> _Problem statement_
Each line of the material below that holds the word "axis" needs to be copied.
[Task inputs Boundary: Start]
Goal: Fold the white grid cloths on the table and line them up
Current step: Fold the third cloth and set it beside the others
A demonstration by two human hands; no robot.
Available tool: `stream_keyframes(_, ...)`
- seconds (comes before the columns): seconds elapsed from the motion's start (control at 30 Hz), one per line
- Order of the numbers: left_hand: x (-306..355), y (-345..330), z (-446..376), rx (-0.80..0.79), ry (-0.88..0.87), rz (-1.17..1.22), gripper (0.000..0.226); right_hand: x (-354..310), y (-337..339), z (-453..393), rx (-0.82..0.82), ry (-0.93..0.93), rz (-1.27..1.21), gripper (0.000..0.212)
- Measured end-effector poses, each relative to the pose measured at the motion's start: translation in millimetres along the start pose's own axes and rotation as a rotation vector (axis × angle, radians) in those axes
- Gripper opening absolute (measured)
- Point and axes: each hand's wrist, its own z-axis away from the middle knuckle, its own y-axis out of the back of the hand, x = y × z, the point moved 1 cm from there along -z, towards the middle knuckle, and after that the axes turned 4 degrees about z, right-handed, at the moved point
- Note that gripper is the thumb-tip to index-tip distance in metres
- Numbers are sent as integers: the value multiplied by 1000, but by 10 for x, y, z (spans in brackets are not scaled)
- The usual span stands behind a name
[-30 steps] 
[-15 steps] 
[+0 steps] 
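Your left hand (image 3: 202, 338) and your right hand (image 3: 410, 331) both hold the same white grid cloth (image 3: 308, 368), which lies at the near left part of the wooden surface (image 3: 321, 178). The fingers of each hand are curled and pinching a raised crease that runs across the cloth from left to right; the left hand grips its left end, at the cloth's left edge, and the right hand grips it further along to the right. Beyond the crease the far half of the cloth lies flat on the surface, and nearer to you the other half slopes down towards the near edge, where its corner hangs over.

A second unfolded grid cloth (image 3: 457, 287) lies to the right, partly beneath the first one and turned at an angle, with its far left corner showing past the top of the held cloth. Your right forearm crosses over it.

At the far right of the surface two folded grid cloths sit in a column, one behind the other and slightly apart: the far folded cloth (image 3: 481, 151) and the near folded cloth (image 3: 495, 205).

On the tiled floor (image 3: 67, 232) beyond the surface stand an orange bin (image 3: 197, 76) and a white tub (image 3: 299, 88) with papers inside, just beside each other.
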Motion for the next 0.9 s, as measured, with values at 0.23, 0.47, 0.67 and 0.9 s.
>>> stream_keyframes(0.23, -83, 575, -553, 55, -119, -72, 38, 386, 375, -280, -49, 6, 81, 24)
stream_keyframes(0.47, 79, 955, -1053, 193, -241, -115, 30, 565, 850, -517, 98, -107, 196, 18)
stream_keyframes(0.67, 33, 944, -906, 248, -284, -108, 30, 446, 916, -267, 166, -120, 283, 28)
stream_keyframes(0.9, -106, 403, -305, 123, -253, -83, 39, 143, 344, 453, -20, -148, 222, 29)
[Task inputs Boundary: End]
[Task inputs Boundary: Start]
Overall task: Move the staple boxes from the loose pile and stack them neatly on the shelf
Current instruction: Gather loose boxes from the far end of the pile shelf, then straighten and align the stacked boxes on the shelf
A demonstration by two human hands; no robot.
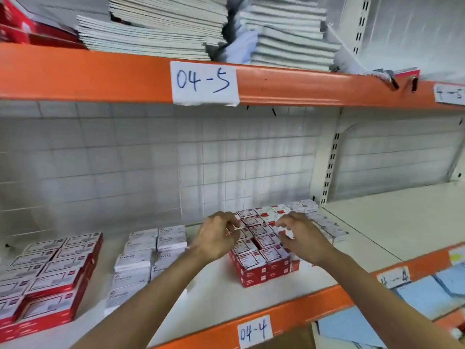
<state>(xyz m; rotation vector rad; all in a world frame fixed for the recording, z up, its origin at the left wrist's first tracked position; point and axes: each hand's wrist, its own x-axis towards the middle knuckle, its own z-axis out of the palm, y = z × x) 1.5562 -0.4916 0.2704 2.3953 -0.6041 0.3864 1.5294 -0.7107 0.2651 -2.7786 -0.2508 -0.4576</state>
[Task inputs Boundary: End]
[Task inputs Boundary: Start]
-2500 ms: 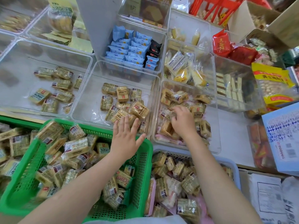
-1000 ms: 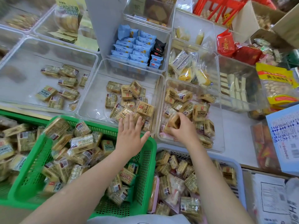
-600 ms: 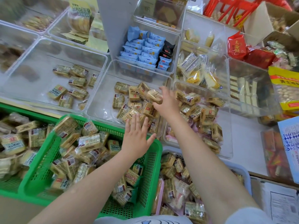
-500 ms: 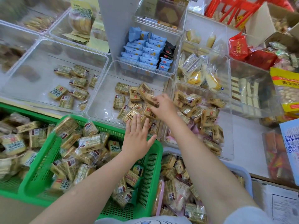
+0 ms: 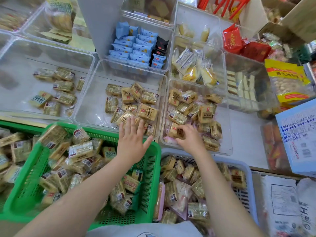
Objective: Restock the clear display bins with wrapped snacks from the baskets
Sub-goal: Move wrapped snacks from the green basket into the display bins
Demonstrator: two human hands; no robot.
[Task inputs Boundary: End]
> _Reply to the task_
- Measured end-effector poses, each relative to the pose measured at the motion's start: translation in millimetres along the start pose's own axes and rotation as a rotation vector (axis × angle, radians) in those axes
- Point and axes: each hand's wrist, its own z-axis away from the middle knuckle, its own y-axis out of the back of the hand, x = y × z, the point moved 1 cm from there along -z, towards the middle knuckle, and after that the axes turned 4 degrees about z, right-handed, at the moved point
<state>(xyz m; rotation vector rad; all in a world frame fixed for the recording, z up, its origin at the left wrist's first tracked position; point and axes: each hand's wrist, its own x-axis towards the middle knuckle, its own z-axis out of the palm, y = z × x) 1.5562 -0.4916 0.2704 2.3953 -0.6041 0.3864 1.5294 -0.7107 0.2651 -2.7786 -0.2508 -0.4576</state>

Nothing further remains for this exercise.